S’ils sont moins dépendants des liaisons extérieures que les grandes plateformes, les aéroports régionaux, entrés dans la crise avec une santé financière parfois fragile, n’ont pas été épargnés. A Brive, 20.000 passagers avaient été transportés au 1er octobre, contre 94.000 l’an passé. Et Ryanair a récemment décidé d’y suspendre ses liaisons vers Porto et Londres, au moins jusqu’au printemps. La situation était en revanche plus encourageante sur les vols domestiques vers Paris, essentiellement empruntés par la clientèle d’affaires:
"9 rotations sur 11 ont été conservées et le taux de remplissage était très bon", assure Julien Bounie, président de l’aéroport de Brive-Vallée de la Dordogne. Mais avec le reconfinement, le trafic sera de nouveau au point mort.
Brive est loin d’être un cas isolé. Partout en France, les aéroports régionaux enregistrent des chutes de trafic considérables: -60% à Brest, -65% à Nantes, -70% à Limoges… A Lille, 750.000 passagers ont été accueillis depuis le début de l’année, contre 2,2 millions l’an passé. L’aéroport du Nord s’attend lui aussi à une baisse d’activité comprise entre -65 et -70% sur l’ensemble de l’année 2020.

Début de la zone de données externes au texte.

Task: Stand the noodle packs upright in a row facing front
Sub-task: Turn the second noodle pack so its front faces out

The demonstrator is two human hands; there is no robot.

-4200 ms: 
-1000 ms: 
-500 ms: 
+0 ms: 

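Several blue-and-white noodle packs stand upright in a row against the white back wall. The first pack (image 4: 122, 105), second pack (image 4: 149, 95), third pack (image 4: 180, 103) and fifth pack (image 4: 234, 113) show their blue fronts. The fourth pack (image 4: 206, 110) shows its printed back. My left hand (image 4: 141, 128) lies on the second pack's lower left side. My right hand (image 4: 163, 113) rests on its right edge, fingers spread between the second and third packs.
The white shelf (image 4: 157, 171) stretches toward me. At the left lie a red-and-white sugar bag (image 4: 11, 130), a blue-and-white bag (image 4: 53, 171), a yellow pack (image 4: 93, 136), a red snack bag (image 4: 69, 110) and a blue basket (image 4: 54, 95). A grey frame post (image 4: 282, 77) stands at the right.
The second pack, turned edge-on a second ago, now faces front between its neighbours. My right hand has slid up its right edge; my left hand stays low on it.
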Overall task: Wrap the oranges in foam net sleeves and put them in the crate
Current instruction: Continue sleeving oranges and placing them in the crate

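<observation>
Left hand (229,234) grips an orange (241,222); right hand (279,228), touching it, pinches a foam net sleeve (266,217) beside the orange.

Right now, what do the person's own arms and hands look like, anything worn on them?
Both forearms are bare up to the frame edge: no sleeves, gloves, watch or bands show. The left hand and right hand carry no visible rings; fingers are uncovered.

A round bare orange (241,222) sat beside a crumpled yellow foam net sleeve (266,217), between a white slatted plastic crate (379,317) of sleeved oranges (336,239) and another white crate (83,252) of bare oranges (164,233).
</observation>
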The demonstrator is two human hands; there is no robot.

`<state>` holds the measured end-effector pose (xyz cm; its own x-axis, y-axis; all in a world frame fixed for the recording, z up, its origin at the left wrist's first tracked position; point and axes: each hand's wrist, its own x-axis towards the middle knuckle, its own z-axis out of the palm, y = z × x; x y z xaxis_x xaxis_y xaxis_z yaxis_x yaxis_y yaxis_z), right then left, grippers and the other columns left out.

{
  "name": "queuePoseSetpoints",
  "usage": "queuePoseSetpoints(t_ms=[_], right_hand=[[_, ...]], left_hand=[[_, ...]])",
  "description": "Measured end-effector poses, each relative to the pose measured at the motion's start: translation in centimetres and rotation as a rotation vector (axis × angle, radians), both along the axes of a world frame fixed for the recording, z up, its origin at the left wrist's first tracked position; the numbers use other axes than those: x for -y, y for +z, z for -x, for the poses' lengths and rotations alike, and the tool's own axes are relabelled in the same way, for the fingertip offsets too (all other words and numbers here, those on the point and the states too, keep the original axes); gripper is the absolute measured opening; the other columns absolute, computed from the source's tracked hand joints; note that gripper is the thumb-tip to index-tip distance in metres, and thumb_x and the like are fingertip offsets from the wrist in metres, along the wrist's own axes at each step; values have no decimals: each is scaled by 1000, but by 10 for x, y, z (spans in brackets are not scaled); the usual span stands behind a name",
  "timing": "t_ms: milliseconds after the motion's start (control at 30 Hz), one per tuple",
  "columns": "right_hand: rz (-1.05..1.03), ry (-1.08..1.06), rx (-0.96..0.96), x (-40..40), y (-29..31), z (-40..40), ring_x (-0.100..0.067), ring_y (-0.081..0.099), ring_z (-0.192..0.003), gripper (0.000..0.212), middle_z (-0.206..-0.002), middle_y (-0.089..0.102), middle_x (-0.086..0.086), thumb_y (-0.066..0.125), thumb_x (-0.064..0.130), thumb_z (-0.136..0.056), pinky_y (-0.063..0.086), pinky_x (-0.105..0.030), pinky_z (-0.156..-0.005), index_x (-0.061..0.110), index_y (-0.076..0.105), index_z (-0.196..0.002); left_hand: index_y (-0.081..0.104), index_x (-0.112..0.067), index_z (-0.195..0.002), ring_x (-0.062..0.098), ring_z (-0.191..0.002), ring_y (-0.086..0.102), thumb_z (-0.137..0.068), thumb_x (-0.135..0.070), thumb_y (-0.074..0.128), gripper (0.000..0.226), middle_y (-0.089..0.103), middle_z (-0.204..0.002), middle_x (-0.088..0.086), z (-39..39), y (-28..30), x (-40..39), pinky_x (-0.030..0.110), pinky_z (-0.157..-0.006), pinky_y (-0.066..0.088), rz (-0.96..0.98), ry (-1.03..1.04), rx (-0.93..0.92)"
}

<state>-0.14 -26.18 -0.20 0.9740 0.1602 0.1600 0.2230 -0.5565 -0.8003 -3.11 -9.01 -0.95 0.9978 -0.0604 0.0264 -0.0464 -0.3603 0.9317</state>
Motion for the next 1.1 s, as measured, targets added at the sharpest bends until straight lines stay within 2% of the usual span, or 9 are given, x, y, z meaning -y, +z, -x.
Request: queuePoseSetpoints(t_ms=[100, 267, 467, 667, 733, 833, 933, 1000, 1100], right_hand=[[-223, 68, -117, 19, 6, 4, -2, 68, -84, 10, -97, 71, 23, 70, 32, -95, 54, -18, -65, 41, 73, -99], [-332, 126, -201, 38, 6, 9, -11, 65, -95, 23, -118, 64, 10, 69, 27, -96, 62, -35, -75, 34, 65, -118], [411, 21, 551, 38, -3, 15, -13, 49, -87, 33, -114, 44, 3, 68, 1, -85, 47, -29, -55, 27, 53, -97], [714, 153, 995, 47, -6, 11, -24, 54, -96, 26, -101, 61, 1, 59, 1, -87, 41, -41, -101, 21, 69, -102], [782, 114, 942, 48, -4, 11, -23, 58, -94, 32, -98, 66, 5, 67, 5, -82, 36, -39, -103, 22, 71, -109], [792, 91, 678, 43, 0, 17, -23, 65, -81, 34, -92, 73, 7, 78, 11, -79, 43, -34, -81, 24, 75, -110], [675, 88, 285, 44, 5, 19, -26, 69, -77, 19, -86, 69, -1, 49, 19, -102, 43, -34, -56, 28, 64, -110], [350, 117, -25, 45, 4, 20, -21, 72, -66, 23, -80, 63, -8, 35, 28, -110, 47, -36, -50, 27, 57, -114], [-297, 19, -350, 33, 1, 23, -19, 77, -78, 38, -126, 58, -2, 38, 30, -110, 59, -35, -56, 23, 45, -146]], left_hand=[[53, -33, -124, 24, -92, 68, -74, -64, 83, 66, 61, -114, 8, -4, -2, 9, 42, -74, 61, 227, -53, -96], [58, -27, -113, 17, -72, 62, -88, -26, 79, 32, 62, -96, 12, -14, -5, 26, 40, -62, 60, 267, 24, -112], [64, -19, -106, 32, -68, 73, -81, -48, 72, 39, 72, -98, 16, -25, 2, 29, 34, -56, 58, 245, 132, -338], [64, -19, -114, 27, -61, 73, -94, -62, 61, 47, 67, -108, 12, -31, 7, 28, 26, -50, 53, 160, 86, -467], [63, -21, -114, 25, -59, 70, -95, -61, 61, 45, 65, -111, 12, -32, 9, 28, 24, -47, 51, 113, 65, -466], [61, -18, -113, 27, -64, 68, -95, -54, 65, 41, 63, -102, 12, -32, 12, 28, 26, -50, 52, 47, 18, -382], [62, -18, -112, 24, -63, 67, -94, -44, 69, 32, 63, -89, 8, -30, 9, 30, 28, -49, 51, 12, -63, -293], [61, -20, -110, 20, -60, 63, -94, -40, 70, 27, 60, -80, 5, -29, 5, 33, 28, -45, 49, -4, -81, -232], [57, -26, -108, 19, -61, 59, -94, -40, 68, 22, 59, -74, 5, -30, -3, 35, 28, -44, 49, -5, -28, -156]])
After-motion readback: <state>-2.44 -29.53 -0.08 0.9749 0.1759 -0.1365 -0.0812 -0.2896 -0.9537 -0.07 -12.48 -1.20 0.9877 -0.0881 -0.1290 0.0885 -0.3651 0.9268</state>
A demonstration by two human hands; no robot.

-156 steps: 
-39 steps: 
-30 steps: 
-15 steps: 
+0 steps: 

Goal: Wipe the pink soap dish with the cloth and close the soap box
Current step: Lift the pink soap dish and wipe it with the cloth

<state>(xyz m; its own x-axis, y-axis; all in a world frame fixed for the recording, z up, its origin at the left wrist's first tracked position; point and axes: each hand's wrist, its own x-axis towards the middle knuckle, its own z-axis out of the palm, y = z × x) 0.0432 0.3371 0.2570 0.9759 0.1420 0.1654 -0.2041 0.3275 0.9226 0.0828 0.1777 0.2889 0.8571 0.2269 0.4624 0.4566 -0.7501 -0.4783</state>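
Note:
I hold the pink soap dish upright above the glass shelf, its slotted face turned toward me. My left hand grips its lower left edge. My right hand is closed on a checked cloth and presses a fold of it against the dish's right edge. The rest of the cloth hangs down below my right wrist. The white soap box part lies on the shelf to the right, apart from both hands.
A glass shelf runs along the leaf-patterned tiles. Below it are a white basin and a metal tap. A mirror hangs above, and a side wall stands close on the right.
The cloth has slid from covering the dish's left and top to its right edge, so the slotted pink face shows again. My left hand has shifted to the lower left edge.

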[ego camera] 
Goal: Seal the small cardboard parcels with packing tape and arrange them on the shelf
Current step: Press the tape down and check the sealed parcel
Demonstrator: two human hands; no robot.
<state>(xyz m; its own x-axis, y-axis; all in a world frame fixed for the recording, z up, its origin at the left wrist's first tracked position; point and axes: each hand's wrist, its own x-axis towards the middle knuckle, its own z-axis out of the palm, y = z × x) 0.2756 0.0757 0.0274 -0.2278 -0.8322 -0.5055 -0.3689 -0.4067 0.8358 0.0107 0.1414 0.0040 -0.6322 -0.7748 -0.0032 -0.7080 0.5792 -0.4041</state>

Des aides d’État cruciales
En l’absence de trafic, les aéroports français ont vu leurs recettes fondre comme neige au soleil. Difficile dans ces conditions d’assumer des coûts fixes qui pèsent environ 80% de leurs coûts totaux. Face à cette situation intenable, l’UAF alertait l’État en mai sur la "mise en péril" des aéroports français et des 200.000 emplois directs qu’ils représentent.
L’organisation professionnelle a finalement été entendue. "On a bénéficié du chômage partiel dans les conditions les plus avantageuses, semblables à celles prévues pour le secteur du tourisme", note Nicolas Paulissen. Un soulagement pour les différentes plateformes. Avant même l’annonce du reconfinement, le dispositif d’activité partielle concernait 40% des salariés de Lille-Lesquin. "Mais on sera vraisemblablement à un volume plus conséquent au mois de novembre", reconnaît Pierre Fernemont, directeur commercial de l’aéroport. Brive-Vallée de la Dordogne a quant à lui eu recours au chômage partiel pour 13 de ses 22 salariés tandis que l’aéroport de Brest l’a utilisé pour 75% de son personnel au plus fort de la crise.
L’UAF a également obtenu gain de cause sur la prise en charge du financement de la sûreté et de la sécurité au sein des aéroports. Du moins en partie. En temps normal, ces missions régaliennes sont financées par la taxe d’aéroport prélevée sur les billets d’avion. Mais avec la chute du trafic, l’Etat a dû intervenir en accordant une avance de 300 millions d’euros aux aéroports pour les aider à remplir leurs obligations.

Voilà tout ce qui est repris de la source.